*TASK REQUIREMENTS:* Return the lines from the start of the data through the line with "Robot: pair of". Include both of those lines and no others.

*RAW DATA:*

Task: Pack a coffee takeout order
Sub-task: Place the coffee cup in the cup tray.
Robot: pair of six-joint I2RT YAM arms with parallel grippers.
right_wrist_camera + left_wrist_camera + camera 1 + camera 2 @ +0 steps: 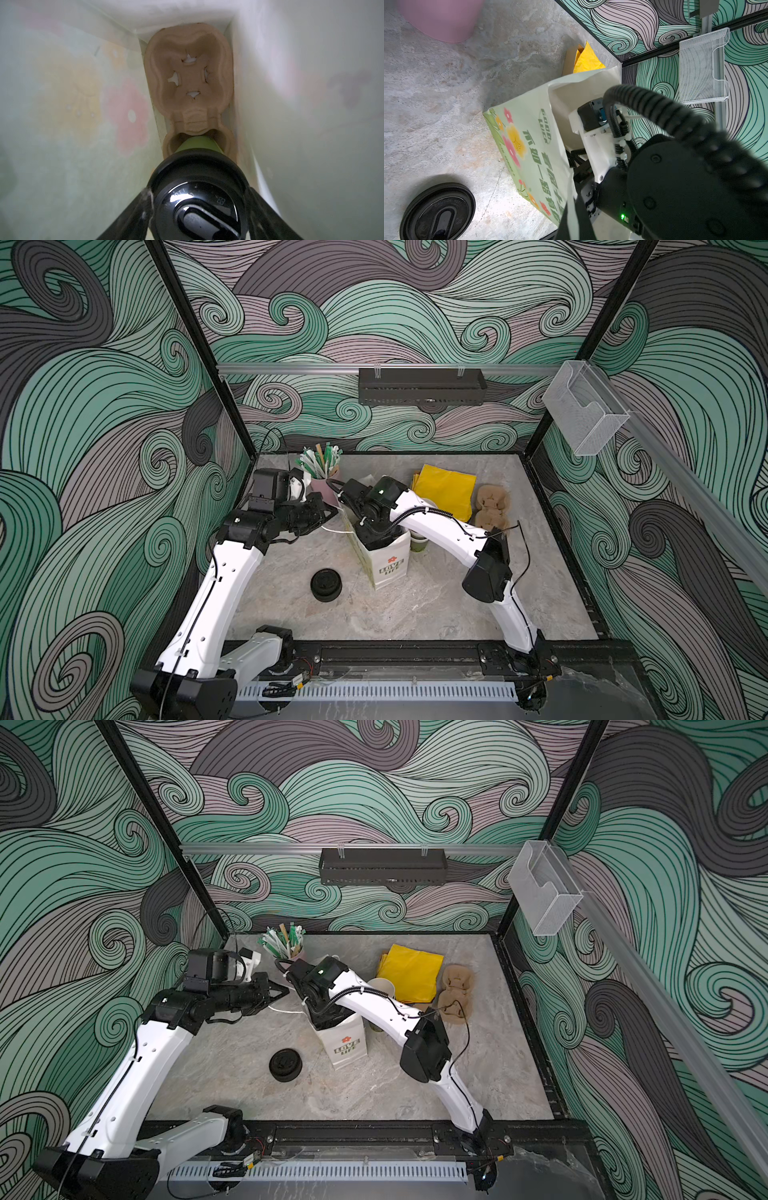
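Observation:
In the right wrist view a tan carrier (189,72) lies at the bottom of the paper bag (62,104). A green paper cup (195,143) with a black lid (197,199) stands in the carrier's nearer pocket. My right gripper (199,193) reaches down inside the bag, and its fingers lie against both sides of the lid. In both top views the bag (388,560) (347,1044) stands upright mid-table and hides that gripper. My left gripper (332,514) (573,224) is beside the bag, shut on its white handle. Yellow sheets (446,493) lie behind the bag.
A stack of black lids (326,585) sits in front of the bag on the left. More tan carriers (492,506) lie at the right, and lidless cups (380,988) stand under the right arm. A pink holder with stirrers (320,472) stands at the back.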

*RESPONSE TO THE EXERCISE:*
Task: Pack a coffee takeout order
Sub-task: Place the coffee cup in the cup tray.
Robot: pair of six-joint I2RT YAM arms with parallel grippers.

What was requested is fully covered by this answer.